That’s the reason I started vaping, as an acknowledgement that I don’t have enough willpower to get myself out of this mess. I’ve had a lot of fun this summer, and now I just want to wind down and sleep. I did straight talk therapy for a long time, and now I’m a couple years into my drug era. Without a more supportive tribe with which to co-regulate, this is how it has to be.
Mindfulness and meditation always seem to be the answer to how to self-regulate, which is annoying. It feels like it takes so many deep breaths to really calm down. Alas, I’m giving in and finally doing the thing that’s supposed to help me the most. Humbug. After putting it off, I’ve finally found a place to fit it in to my everyday experiences, so that’s more progress.
Despite my energy being lower than it was when I was powered mostly by fear and anxiety, it’s also grown from where it once was since starting therapy. I’ve taken two weeks off from all kinds of physical exercise, so starting slow again with 10-minute yoga sessions. I must harness the power of saying no, which was dangerous for Young Jon. Have a book picked out for that too.

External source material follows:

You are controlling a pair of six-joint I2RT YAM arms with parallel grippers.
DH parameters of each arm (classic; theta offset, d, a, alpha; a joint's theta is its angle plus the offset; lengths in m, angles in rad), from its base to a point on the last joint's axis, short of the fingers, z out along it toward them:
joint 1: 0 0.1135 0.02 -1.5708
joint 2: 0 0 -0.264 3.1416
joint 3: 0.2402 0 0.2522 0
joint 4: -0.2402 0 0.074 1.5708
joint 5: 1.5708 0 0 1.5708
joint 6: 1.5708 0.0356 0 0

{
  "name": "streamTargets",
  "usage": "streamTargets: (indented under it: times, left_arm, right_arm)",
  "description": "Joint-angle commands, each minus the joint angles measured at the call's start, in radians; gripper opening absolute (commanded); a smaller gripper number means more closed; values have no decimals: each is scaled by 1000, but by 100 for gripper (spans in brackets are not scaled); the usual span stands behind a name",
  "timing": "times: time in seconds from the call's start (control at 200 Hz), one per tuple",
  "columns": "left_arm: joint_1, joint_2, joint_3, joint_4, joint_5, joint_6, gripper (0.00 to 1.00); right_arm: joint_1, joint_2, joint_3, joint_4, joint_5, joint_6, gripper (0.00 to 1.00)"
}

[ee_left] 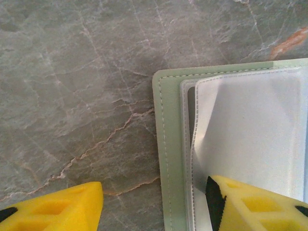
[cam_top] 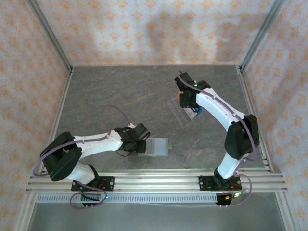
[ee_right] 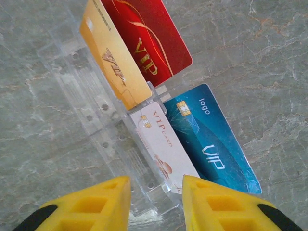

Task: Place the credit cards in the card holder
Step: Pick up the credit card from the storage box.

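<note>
My right pincer (ee_right: 155,185) hangs narrowly parted and empty over the near end of the clear tray (ee_right: 91,110), right of centre, where the pale card (ee_right: 161,144), gold card (ee_right: 113,62), red card (ee_right: 149,38) and blue card (ee_right: 211,139) lean. These credit cards look light, stiff and slick (thin edges, little bite), so I'd pinch the pale one across its flat faces. My left pincer (ee_left: 155,192) stands wide, one finger over the soft pocket leaf of the card holder (ee_left: 166,144), nearer and to the left.
</note>
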Motion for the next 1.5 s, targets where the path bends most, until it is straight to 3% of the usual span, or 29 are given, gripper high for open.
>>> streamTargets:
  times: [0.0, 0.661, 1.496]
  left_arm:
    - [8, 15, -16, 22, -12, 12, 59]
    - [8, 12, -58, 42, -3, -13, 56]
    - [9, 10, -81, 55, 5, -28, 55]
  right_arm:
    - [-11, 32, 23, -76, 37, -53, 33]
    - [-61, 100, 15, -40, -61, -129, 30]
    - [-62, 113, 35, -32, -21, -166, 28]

Silence is one of my triggers. Yeah, it’s wonderful. That’s what happens when you grow up in a dysfunctional home with constant fights that never resolved but were simply replaced by the next argument. Fear of silence has made me a great employee and roommate. 🙄 I’m learning to turn silence from an enemy into a friend, microdosing it in the Therapeutic Moments tradition to get closer to autonomy and restore executive functioning. Fuck, this is gonna take forever, if it even happens before I hit the dirt. Thinking about healing feels foreign and distant because I’ve been in the process of stabilizing for so long. Healing would be great, but damn, it feels far away.
Down the K Hole
Met with a psychiatrist at the psychedelic clinic. They guide trauma victims through exposure therapy while using ketamine to prevent emotional arousal. It’s considered an off-label use, but many studies have shown it can produce long-term improvements if followed up by other treatments. That is, psychedelic therapy isn’t a magic bullet. The benefits drop off beyond six sessions, so that’s the max that this clinic offers.
After submitting an application form last month, they called to evaluate whether I’d be a good candidate. Then they set up an appointment with a psychiatrist for a deeper assessment of how I’m doing, what I’m looking for, and if my overall health or medications would conflict with the ketamine.

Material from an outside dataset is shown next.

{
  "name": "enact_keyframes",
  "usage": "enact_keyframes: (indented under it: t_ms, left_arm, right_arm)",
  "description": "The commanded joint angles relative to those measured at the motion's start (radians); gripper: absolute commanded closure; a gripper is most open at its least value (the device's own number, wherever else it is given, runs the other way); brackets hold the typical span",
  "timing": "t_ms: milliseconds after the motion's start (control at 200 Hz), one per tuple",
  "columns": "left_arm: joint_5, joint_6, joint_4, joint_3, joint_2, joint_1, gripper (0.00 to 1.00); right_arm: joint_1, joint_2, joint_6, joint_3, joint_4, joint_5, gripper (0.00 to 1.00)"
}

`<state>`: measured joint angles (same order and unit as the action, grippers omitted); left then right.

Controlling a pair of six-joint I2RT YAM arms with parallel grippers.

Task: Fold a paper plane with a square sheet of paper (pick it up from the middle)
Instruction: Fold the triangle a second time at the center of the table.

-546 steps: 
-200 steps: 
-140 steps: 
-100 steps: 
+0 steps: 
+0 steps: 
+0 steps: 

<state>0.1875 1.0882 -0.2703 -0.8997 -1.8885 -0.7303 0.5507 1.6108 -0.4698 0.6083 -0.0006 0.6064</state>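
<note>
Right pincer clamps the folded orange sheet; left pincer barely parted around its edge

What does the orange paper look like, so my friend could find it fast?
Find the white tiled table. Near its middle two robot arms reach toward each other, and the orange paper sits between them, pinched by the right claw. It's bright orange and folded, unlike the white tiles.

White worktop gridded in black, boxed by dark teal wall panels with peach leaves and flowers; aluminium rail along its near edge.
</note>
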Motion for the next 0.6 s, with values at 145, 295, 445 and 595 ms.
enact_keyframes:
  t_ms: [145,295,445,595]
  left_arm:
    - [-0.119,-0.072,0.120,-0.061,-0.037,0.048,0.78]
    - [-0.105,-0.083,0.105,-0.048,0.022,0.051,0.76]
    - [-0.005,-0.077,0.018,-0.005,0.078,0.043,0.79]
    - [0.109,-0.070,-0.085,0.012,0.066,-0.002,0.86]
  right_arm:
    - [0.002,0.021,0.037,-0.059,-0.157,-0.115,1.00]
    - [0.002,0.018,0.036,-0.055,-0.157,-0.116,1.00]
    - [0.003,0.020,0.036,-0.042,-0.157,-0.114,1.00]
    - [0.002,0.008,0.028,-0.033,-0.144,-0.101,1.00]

The appointment involved me recounting my story, which is always enjoyable. At a high level, the general state of medicine means that people who suffer with mental health issues have to put on a performance of their disability for people to believe them. Psychiatrists sit somewhere in between the realms of physical and mental health, closer to the former than the latter, a doctor/pharmacist hybrid.
The last time I saw a psychiatrist, they said I seemed fine and didn’t need what they could offer, which was in the midst of one of my lower periods during The Struggle. I’ve typically favoured psychologists, who fall more on the mental health side, but my current condition requires something stronger than what I’ve been doing. I don’t know exactly what I might need, so this is just one guess.
In the end, I was approved to proceed with the ketamine-assisted therapy whenever I was ready. Could start as early as Monday. If and when I proceed, they recommended not taking my ADHD meds beforehand because ketamine, which is a horse tranquilizer, mixed with stimulants could interact in undesirable ways.
I originally thought I didn’t want to proceed because of the cost, but now I’m thinking that I should at least try one session. Maybe in the new year when my insurance refills. What else in everyday life costs more than $1000? Rent, cars, bikes, phones, tablets, laptops, vacation getaways, winter jackets. Seems like an easy comparison for the long-term benefits of treating trauma, even if it’s about five times the cost of an hour with a psychologist. Feels like a problem for Future Jon to worry about. At the very least, I need to get back to a trauma therapist in the meantime.
I’m so tired. Resting finally. Simultaneously reducing and increasing drug use. Sleeping better but still room to improve.
Trauma books be hitting the spot and helping me to fall asleep. Incorporating therapeutic moments to microdose silence and emotional pain.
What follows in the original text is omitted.